TASK DETAILS >> Check each line below for the word "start" and give the number of lines that have it, nothing more.

DATASET RECORDS >>
===============
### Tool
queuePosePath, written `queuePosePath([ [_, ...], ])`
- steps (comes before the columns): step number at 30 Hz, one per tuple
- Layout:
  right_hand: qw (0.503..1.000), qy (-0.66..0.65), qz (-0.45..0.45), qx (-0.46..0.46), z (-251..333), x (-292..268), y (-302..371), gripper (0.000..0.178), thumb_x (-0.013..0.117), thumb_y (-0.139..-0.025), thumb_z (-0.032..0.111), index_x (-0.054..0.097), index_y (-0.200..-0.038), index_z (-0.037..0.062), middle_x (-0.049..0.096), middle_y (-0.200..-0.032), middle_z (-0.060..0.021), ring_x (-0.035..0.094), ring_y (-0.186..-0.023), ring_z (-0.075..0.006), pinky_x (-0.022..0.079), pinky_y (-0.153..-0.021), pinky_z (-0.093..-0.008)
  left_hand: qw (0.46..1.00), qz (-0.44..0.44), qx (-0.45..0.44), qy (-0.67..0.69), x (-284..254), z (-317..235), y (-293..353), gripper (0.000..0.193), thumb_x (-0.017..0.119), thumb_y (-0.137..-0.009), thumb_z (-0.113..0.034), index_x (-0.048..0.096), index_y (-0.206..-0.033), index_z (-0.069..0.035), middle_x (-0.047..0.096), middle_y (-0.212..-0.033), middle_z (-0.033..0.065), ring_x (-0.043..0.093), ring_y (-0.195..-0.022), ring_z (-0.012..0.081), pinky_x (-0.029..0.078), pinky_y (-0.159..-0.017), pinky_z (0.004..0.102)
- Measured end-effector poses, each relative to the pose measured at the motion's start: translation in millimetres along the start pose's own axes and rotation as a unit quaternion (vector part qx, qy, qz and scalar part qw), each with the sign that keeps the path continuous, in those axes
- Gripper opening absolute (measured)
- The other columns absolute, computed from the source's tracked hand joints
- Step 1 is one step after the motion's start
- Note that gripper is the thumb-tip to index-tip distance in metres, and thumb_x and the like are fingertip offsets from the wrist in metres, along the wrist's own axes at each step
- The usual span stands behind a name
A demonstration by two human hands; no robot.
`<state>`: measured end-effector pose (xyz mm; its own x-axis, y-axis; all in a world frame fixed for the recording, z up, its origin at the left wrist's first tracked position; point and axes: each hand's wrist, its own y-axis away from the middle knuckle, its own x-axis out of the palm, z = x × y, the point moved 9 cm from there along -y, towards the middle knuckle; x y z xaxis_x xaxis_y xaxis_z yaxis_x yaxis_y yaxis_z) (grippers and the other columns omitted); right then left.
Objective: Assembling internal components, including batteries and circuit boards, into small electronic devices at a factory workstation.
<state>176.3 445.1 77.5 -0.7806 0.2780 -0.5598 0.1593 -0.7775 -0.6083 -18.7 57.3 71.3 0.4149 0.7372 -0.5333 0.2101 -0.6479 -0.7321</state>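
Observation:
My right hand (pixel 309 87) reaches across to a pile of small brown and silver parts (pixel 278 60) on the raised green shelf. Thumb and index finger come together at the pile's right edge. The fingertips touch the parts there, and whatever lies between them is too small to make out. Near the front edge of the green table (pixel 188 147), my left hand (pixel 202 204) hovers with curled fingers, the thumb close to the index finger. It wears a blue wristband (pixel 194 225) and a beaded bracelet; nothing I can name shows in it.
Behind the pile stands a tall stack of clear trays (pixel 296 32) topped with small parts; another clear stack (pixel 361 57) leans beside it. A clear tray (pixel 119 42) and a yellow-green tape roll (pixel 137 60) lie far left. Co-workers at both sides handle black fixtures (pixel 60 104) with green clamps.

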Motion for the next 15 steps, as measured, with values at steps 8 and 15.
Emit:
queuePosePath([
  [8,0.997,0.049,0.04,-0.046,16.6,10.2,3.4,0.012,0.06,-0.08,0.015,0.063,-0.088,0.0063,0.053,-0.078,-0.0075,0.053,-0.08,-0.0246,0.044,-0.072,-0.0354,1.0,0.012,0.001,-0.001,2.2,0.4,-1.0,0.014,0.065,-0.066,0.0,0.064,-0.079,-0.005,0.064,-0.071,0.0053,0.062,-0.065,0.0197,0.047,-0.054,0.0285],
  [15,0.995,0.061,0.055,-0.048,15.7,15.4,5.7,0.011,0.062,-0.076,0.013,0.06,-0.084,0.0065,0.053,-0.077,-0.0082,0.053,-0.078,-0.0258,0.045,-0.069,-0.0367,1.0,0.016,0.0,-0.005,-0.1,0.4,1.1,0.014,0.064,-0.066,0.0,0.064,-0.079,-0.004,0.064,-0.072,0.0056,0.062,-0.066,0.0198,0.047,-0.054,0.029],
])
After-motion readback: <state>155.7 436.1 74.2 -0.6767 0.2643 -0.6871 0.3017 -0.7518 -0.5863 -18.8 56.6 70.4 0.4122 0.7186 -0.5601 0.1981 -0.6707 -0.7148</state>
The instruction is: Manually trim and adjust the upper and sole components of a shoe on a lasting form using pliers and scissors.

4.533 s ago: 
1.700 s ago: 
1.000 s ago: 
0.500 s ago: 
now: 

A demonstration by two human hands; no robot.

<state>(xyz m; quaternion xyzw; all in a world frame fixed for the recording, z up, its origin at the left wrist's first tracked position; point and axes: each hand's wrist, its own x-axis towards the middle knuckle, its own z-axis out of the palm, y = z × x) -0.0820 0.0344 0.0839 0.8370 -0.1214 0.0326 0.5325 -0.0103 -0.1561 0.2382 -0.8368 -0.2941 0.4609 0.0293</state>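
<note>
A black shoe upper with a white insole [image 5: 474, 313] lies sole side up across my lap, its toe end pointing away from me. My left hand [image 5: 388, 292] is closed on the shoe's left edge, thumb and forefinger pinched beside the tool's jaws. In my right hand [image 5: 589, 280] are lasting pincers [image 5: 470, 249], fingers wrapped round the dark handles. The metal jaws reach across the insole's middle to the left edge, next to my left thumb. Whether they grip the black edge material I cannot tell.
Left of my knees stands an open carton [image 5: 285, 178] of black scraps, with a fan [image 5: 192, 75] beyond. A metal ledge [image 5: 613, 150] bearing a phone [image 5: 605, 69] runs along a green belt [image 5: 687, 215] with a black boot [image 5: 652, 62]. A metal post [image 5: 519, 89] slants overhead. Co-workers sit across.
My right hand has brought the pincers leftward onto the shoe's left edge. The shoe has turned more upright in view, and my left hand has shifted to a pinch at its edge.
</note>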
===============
WRITTEN REPLY >> 2